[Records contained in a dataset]
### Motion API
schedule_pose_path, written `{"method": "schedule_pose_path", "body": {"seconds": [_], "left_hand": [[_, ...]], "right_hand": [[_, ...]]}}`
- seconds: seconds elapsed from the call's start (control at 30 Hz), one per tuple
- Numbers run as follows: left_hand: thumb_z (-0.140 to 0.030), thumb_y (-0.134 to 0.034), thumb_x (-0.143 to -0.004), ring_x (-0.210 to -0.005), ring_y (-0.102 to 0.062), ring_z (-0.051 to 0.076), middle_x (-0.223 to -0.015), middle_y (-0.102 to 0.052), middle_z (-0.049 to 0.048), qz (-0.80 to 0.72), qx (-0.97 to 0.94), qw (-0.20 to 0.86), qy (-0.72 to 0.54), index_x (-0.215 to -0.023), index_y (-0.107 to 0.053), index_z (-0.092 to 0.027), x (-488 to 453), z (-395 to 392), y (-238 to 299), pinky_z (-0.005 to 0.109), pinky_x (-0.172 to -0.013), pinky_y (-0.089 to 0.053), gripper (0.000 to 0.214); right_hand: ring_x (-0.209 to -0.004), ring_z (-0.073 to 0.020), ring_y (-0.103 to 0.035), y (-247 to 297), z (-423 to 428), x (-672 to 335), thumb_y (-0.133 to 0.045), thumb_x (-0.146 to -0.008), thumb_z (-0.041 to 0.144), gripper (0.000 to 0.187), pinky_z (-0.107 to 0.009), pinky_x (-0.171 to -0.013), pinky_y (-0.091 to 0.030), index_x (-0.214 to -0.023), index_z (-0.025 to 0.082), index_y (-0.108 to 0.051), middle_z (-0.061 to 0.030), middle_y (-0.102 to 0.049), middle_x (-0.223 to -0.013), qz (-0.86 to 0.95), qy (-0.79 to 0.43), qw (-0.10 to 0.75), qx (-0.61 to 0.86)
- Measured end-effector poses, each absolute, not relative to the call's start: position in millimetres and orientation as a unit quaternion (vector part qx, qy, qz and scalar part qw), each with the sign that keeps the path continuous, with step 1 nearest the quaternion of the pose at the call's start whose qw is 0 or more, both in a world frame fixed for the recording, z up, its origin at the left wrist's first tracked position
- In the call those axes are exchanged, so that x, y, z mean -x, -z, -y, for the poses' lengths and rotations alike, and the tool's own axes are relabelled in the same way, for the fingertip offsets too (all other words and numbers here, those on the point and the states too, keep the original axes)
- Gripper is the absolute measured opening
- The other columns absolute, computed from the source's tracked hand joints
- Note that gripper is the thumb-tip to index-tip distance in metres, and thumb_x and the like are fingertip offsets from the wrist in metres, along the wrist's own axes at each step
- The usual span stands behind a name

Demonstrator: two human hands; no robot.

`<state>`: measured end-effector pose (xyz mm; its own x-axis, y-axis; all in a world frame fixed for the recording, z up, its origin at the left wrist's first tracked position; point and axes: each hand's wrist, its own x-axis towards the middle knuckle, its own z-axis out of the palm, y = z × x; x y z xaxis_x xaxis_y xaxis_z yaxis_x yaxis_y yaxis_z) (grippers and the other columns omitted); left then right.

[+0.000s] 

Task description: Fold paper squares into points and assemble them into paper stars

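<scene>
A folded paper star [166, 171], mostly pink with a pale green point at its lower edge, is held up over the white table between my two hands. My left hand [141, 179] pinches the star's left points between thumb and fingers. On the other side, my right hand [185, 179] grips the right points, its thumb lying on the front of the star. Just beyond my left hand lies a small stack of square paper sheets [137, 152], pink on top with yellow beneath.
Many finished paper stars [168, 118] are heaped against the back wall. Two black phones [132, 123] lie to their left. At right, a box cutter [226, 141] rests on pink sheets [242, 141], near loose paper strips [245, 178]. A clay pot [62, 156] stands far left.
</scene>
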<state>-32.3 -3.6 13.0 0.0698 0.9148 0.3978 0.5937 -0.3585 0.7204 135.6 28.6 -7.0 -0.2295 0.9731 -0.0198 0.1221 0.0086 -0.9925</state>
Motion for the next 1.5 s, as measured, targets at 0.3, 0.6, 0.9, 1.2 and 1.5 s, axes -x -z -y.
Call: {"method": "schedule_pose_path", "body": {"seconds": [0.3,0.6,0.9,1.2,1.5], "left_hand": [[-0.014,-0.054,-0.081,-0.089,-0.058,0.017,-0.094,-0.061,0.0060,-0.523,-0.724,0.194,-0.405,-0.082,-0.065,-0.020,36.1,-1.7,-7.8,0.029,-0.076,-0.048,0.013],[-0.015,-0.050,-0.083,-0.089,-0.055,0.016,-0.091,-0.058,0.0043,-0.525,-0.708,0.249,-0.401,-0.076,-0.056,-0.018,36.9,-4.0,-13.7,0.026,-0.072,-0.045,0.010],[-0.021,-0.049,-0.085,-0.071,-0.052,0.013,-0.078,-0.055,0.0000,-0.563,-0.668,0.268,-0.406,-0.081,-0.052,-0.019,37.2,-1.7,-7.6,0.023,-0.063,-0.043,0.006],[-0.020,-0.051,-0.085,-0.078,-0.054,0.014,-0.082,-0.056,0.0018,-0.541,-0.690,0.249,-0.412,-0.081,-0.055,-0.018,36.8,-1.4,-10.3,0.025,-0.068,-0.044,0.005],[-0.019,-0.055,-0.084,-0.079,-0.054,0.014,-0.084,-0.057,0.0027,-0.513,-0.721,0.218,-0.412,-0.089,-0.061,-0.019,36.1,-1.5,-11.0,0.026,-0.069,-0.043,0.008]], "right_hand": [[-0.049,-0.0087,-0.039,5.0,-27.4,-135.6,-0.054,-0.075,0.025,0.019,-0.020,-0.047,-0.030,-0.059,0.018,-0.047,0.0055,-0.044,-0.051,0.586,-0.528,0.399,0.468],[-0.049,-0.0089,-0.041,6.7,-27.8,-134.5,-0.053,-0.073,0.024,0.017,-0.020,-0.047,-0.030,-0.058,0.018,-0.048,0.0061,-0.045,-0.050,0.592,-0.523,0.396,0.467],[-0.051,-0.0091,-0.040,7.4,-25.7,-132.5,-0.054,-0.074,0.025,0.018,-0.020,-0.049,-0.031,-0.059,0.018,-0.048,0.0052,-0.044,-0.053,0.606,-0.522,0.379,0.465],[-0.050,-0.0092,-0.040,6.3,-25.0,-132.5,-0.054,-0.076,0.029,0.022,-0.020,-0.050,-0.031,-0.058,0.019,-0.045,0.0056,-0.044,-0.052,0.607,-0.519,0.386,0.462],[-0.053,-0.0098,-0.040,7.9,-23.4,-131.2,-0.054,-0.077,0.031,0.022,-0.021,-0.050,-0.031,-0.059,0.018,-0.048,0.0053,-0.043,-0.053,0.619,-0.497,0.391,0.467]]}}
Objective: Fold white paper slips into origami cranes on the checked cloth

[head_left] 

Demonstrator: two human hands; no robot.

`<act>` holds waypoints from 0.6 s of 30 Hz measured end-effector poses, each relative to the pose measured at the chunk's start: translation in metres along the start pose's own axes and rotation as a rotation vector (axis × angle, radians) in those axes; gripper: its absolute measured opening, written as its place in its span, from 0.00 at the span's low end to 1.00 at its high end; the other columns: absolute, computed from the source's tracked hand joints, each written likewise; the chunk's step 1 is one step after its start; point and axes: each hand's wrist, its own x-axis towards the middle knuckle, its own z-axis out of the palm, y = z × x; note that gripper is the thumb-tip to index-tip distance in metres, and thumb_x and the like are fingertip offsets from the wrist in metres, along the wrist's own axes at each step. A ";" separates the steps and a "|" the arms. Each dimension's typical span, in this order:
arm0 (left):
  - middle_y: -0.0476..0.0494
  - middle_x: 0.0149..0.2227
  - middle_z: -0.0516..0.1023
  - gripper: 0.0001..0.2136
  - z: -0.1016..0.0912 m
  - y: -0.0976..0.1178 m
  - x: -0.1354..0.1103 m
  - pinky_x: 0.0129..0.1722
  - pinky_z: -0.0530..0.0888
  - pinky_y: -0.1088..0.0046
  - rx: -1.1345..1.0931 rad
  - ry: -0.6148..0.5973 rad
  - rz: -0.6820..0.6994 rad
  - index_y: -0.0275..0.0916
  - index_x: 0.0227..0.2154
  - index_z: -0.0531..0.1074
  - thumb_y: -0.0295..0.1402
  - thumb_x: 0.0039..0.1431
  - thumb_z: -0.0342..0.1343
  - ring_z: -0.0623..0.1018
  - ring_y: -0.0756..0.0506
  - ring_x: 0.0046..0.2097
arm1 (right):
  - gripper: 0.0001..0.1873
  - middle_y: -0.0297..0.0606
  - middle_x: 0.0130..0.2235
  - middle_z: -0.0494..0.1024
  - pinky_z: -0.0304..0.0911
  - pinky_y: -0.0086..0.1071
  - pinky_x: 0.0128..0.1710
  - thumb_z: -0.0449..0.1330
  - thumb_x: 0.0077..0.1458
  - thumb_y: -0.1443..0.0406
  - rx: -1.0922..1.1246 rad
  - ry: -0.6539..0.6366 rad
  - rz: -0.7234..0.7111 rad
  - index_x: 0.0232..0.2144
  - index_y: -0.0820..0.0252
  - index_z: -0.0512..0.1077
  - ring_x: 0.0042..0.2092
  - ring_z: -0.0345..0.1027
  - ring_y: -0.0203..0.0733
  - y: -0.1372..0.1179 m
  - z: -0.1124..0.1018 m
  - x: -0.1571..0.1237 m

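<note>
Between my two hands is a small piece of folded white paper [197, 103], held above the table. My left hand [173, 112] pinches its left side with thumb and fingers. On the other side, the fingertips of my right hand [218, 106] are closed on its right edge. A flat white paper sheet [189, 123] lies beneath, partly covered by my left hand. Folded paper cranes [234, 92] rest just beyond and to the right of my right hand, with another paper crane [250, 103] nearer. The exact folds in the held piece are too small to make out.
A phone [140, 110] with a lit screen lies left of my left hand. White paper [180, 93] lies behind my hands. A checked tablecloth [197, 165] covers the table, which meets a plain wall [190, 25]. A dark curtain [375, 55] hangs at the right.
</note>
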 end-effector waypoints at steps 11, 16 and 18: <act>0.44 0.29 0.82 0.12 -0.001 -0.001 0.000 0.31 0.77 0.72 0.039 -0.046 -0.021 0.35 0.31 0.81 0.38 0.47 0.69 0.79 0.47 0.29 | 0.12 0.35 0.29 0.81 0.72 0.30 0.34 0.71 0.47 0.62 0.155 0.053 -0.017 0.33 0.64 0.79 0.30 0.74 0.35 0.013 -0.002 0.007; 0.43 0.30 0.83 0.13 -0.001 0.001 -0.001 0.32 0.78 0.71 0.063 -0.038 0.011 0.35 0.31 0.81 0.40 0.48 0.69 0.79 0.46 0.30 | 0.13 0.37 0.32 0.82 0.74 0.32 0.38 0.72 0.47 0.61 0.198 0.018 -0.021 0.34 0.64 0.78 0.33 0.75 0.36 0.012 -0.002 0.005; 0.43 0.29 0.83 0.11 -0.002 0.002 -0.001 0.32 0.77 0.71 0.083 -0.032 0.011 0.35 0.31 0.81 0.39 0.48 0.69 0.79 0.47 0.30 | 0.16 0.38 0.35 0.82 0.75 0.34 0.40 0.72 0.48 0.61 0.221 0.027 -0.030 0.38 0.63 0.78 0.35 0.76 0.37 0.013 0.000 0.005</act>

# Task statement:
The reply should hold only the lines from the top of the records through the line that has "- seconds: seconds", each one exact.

# Your solution:
### Motion API
schedule_pose_path, written `{"method": "schedule_pose_path", "body": {"seconds": [_], "left_hand": [[_, ...]], "right_hand": [[_, ...]]}}`
- seconds: seconds elapsed from the call's start (control at 30 Hz), one per tuple

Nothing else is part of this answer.